I thought about prefacing this review with the caveat that I am not a football fan, but really it’s more appropriate to tell you that I grew up in a football-mad family. I’ve seen the fervour that football can inspire in boys and men (and others besides, though Would You Bet Against Us? focuses on a father-son dynamic). Bar the occasional moment of World Cup-induced enthusiasm, or excitement by proxy for my brother or dad, I’ve not been grabbed by the so-called beautiful game. Yet there I was, chanting, clapping and stamping my feet watching two miniature figurines tussling over a ball atop an astroturfed piano.

Aston Villa are one of only five English clubs to have won the European Cup. Paul Hunter was 16 years old when his home team headed to Rotterdam to play Bayern Munich in the final,.  He’d recently discovered a love of all things theatrical, his father had just passed away, and his geography teacher had told him he would amount to nothing.

This is a celebration of sporting achievement, sure. The subtitle for the show reads “A celebration of Aston Villa’s greatest triumph”, which is true, but Would You Bet Against Us? is more than that. Hunter’s show moves beyond football fandom, or rather, takes elements from that experience and expands them.

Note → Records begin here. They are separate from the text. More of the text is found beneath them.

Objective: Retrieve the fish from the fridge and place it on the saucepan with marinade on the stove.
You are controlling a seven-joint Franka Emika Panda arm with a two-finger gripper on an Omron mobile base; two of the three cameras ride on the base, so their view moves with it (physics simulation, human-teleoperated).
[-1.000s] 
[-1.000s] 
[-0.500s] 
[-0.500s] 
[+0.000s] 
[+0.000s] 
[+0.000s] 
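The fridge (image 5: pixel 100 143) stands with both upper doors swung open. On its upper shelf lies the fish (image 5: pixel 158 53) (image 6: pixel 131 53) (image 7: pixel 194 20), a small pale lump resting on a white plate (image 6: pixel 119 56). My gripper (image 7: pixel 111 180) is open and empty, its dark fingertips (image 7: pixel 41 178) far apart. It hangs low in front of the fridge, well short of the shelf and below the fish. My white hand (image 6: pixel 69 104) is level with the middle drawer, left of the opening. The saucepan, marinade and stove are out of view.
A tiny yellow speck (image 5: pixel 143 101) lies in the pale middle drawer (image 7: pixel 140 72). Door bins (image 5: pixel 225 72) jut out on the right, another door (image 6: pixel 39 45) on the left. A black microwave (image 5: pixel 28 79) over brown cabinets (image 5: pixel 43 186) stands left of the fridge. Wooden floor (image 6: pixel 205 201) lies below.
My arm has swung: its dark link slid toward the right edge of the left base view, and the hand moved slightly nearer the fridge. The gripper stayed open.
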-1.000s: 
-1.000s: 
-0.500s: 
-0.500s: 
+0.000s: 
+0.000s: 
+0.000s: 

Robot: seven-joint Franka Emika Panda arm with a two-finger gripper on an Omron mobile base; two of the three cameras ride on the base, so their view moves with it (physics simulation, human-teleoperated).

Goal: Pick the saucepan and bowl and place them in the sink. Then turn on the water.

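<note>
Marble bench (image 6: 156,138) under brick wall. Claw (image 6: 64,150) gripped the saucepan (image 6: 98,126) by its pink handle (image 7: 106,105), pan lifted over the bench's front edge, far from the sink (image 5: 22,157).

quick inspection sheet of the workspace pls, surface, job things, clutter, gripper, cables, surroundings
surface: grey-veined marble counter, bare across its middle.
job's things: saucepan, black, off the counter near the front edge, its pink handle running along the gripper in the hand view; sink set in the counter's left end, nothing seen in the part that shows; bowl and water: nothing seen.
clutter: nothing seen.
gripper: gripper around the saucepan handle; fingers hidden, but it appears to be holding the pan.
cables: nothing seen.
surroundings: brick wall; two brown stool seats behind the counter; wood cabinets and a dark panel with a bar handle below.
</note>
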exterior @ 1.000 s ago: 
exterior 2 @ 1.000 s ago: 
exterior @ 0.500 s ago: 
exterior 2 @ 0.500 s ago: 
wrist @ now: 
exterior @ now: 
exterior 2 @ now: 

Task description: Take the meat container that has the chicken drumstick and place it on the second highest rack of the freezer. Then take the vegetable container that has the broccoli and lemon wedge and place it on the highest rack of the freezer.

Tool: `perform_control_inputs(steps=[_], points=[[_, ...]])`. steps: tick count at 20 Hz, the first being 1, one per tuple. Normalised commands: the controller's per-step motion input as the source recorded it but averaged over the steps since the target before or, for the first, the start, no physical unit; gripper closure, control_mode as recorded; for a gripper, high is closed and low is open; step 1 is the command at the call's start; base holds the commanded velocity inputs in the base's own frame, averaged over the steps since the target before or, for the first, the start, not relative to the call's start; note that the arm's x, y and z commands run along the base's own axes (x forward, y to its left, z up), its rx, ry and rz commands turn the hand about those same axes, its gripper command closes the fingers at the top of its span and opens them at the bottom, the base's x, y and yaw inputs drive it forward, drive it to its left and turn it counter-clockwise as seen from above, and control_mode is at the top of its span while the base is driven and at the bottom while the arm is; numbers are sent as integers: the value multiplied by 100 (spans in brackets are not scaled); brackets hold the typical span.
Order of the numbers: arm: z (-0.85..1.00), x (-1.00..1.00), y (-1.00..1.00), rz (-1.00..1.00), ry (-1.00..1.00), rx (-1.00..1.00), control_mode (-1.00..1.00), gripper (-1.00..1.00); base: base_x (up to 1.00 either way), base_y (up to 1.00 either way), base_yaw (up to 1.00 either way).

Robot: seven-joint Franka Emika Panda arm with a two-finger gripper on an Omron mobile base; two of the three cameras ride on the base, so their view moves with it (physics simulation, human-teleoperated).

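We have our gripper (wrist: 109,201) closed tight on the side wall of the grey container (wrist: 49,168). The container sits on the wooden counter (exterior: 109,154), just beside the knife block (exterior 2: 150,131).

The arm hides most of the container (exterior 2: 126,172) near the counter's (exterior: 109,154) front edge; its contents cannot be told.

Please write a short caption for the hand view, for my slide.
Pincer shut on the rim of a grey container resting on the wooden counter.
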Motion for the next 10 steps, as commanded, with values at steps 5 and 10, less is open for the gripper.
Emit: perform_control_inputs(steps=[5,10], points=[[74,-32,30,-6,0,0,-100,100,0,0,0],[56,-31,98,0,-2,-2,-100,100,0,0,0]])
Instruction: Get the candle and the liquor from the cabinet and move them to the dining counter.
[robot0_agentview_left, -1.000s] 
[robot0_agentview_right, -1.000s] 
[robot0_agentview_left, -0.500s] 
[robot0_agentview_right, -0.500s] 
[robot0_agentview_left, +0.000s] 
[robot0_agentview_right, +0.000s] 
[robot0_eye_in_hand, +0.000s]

Passion, determination, risk, family, community: this is an underdog story we can all get behind, football fans or not.

Hunter weaves a personal story with that of the team’s journey to victory, slingshotting the audience from an early performance at the Edinburgh Fringe playing every one of Shakespeare’s Fools (side-bar: I’d watch that) to his first time at a stadium at 6 years old to his own son denying that the Claret and Blue ever won.

To help him along in this “one-man” show are Lori Hopkins, Heather Lai and Kyll Thomas-Cole. All do sterling physical work and handle the show’s vast array of lo-fi tricks in a way that makes it seem thrown together but you know really takes a huge amount of work.

Tone is deftly managed throughout. Hunter is a bit of a Fool himself – a very clever Fool. Capably drawing pathos out of his interactions with a puppet simulacrum of his dad but never allowing us to sit in any moment too long, Hunter interrupts the sadness with a silly joke or a slapstick jaunt. It all works.